▶ EXERCISE OBJECTIVE: Starting with the line that contains "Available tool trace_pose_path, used" and stopping after the line that contains "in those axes", copy the entries below exactly. Include nothing else.

▶ EXTRACTED MATERIAL:
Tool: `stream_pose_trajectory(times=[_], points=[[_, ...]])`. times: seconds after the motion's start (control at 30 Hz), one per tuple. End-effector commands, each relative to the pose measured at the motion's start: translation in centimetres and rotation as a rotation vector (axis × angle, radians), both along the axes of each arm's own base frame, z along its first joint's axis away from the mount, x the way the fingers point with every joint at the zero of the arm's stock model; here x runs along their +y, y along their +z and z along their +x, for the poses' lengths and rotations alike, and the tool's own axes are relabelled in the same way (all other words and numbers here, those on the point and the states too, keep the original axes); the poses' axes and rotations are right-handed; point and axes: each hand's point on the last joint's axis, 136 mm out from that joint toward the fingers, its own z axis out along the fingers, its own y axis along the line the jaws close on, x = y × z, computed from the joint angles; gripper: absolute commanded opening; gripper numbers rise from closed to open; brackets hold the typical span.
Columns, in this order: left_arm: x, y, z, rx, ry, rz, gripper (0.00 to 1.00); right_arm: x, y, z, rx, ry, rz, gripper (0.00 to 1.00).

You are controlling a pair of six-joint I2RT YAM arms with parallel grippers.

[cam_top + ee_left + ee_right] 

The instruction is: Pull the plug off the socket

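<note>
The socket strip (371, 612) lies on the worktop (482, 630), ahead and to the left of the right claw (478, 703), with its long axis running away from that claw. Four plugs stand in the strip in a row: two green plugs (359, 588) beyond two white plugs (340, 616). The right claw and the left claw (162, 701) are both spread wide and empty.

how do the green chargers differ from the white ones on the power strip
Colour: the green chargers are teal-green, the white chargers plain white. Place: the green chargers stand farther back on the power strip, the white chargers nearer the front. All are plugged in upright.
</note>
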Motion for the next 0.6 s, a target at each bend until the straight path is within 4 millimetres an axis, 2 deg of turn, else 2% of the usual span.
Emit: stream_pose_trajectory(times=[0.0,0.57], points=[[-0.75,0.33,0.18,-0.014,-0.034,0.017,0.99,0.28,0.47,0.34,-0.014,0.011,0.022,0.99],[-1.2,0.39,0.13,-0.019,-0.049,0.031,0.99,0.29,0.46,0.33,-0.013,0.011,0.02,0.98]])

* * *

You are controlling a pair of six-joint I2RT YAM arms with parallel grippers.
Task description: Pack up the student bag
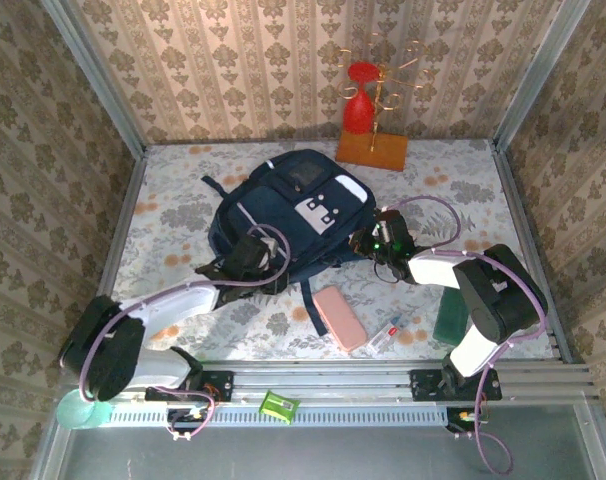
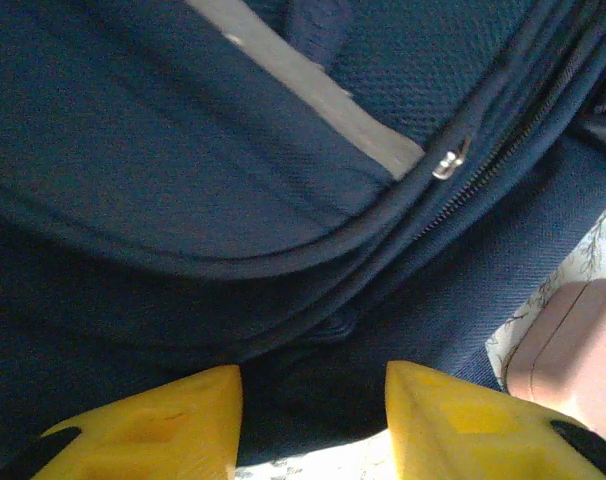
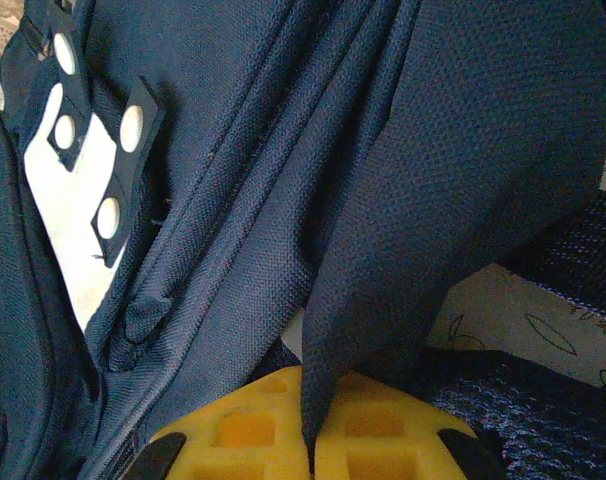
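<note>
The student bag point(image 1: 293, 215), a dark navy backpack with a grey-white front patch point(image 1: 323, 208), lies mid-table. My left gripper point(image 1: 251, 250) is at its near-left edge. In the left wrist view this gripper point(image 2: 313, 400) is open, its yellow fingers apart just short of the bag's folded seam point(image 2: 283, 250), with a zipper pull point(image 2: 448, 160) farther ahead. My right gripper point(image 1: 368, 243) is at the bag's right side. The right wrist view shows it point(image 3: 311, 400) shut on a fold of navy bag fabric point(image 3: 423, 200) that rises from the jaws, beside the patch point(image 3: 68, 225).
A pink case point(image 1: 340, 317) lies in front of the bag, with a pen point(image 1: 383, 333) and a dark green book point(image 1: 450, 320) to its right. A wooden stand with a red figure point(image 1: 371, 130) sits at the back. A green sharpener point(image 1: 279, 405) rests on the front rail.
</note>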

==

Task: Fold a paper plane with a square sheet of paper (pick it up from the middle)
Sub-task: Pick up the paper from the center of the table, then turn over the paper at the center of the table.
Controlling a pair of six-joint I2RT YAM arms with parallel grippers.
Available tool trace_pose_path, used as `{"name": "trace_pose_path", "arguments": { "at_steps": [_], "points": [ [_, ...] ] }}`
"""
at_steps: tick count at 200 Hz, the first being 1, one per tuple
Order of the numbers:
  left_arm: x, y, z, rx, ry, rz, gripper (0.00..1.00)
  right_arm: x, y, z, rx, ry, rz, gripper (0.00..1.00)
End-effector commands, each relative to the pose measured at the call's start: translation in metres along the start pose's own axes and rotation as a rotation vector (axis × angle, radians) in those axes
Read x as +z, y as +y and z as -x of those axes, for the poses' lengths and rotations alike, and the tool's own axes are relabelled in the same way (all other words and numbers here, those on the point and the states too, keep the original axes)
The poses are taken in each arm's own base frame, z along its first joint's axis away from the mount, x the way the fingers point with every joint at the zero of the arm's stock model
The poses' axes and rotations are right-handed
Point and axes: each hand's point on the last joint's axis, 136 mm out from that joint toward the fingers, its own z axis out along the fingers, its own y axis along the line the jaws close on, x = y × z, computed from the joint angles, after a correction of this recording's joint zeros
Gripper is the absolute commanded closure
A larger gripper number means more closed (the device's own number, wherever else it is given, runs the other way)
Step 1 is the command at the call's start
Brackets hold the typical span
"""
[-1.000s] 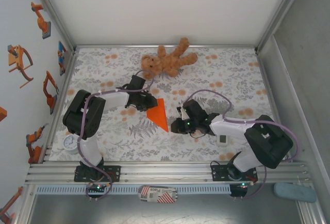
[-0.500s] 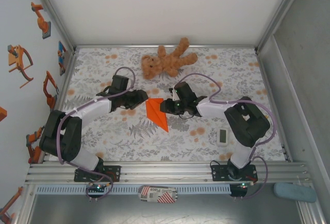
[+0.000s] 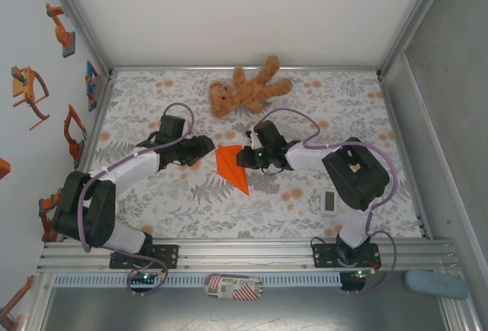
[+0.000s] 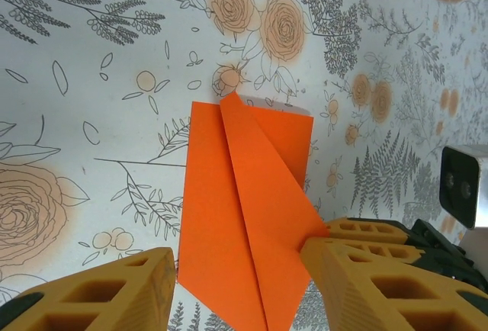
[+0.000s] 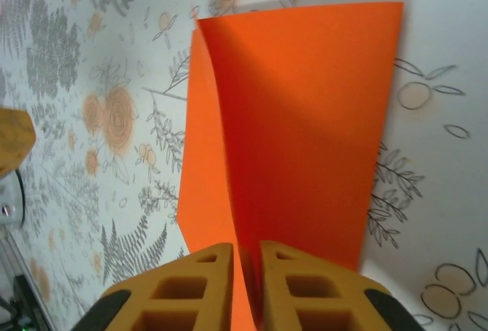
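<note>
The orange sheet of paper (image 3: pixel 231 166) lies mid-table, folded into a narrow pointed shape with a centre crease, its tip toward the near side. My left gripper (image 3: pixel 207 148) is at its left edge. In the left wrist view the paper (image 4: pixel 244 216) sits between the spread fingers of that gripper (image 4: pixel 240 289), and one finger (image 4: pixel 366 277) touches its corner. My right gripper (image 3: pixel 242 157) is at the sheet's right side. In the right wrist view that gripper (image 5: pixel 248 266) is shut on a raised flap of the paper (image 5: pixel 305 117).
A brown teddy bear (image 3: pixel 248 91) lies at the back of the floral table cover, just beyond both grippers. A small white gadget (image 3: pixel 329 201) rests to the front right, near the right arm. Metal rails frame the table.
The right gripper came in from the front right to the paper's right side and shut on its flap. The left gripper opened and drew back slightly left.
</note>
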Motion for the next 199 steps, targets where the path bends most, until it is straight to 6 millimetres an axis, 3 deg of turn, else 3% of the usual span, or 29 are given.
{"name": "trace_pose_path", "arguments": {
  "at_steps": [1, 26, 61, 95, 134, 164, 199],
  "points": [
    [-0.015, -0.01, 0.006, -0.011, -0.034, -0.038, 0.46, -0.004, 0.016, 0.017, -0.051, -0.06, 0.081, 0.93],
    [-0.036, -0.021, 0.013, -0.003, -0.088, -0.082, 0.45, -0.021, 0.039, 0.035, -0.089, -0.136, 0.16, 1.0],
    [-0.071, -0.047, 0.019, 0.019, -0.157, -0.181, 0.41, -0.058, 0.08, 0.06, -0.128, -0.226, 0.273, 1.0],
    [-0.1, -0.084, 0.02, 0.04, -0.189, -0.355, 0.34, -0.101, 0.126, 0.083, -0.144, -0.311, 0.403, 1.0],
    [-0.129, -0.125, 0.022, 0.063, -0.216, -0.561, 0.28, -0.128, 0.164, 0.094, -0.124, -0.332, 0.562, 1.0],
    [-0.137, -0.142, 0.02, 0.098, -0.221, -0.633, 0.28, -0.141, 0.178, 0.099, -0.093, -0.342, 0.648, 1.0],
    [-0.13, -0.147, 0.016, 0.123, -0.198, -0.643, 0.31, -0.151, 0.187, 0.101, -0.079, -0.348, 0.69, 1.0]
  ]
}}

▶ EXERCISE RESULT:
Available tool trace_pose_path, used as `{"name": "trace_pose_path", "arguments": { "at_steps": [_], "points": [ [_, ...] ] }}`
"""
at_steps: tick count at 200 Hz, the first being 1, one per tuple
Order of the numbers:
  left_arm: x, y, z, rx, ry, rz, gripper (0.00..1.00)
  right_arm: x, y, z, rx, ry, rz, gripper (0.00..1.00)
End-effector commands, each relative to the pose measured at the call's start: translation in metres along the start pose's own axes and rotation as a rotation vector (axis × angle, radians) in those axes

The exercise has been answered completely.